> WHAT THE TASK ASKS:
Look through the listing below for the string "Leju". Say how many lines hold it, and nothing else.

> INPUT DATA:
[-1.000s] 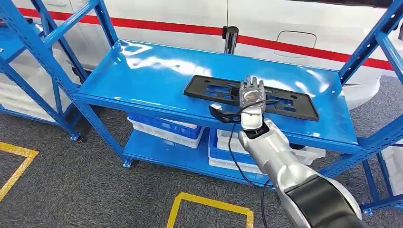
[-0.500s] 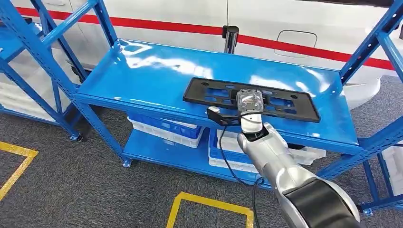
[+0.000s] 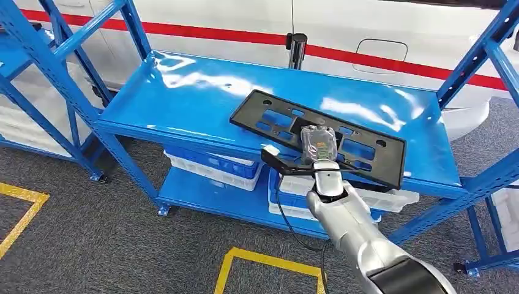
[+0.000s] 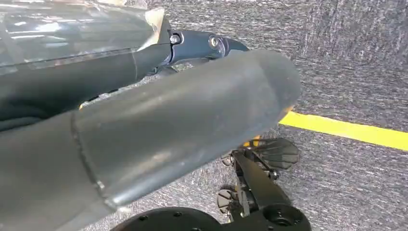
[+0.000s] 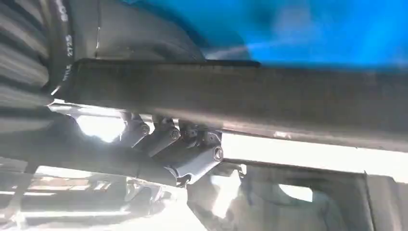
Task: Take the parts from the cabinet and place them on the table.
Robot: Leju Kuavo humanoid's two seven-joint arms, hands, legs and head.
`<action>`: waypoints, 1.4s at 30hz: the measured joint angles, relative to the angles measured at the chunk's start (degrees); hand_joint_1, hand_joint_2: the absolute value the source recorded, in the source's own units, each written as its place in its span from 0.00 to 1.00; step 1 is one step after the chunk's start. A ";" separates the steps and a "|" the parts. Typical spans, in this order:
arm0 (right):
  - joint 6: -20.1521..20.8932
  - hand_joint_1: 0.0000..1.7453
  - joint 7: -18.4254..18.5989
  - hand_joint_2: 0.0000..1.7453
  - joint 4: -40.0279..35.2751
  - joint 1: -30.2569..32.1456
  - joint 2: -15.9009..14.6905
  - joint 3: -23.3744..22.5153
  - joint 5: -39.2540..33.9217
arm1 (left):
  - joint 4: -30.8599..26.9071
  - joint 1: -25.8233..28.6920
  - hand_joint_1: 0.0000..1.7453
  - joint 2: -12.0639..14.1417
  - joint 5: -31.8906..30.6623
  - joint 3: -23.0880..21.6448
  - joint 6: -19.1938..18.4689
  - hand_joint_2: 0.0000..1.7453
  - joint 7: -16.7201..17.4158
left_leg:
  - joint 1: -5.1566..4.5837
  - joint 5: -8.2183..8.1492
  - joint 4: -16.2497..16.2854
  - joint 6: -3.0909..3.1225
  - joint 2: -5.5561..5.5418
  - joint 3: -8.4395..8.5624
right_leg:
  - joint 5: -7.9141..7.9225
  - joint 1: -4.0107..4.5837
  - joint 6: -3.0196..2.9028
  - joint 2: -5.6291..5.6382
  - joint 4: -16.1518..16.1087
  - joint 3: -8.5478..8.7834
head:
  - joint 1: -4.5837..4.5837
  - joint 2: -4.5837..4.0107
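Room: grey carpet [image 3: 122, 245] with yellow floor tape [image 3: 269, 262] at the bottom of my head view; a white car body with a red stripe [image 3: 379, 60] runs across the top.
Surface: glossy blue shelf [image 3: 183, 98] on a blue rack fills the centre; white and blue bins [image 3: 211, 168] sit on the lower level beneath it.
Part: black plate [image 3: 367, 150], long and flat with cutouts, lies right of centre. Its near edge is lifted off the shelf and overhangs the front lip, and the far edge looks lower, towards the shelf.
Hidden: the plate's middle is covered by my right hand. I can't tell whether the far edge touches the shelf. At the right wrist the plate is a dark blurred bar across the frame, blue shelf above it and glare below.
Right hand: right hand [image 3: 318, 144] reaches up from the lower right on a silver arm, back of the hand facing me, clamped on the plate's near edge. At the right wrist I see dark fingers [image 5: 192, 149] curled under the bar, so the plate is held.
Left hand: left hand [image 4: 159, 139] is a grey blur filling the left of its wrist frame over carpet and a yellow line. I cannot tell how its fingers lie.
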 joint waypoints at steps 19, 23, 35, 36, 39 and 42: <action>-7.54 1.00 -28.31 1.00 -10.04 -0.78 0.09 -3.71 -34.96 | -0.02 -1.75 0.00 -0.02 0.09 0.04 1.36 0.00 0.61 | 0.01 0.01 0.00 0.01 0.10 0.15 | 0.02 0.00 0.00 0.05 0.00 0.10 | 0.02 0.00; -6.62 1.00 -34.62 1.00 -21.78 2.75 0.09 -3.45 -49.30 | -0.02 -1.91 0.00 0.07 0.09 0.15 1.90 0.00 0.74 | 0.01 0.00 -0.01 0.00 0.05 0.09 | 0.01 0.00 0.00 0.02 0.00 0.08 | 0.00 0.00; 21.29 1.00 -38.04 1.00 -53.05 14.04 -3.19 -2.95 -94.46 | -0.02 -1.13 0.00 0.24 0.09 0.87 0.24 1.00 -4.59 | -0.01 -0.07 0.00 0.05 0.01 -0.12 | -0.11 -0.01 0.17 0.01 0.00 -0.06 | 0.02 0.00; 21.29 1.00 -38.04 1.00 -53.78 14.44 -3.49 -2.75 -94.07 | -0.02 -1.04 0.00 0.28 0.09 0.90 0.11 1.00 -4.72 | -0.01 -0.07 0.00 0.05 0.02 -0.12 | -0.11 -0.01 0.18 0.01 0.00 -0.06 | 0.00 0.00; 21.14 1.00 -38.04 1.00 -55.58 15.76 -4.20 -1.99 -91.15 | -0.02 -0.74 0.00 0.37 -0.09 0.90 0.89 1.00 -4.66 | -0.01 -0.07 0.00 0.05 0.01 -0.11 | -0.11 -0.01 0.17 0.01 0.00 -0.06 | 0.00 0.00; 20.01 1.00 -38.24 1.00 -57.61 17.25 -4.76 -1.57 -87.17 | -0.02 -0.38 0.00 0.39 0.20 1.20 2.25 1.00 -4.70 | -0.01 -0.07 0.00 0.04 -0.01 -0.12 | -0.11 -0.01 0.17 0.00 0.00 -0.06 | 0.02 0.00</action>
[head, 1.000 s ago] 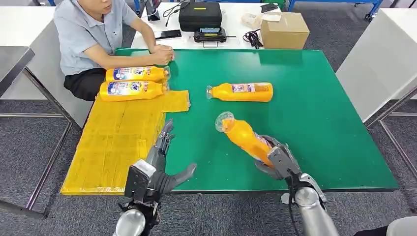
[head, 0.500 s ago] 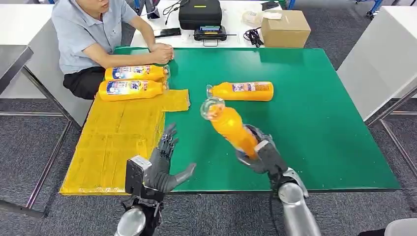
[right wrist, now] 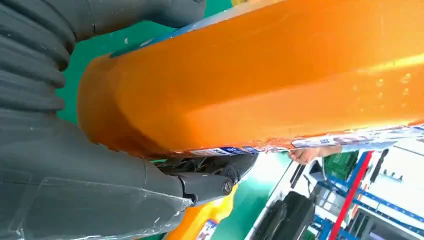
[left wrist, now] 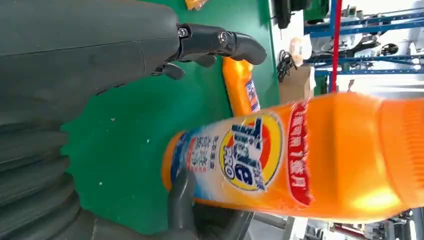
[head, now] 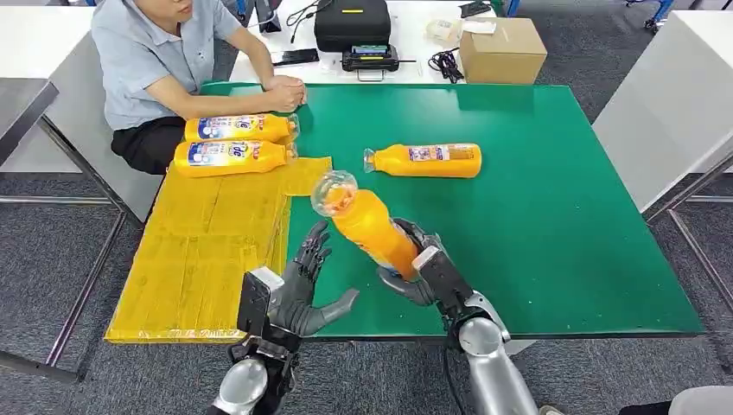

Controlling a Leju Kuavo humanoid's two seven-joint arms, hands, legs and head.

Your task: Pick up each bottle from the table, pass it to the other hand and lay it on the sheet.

> RESULT:
2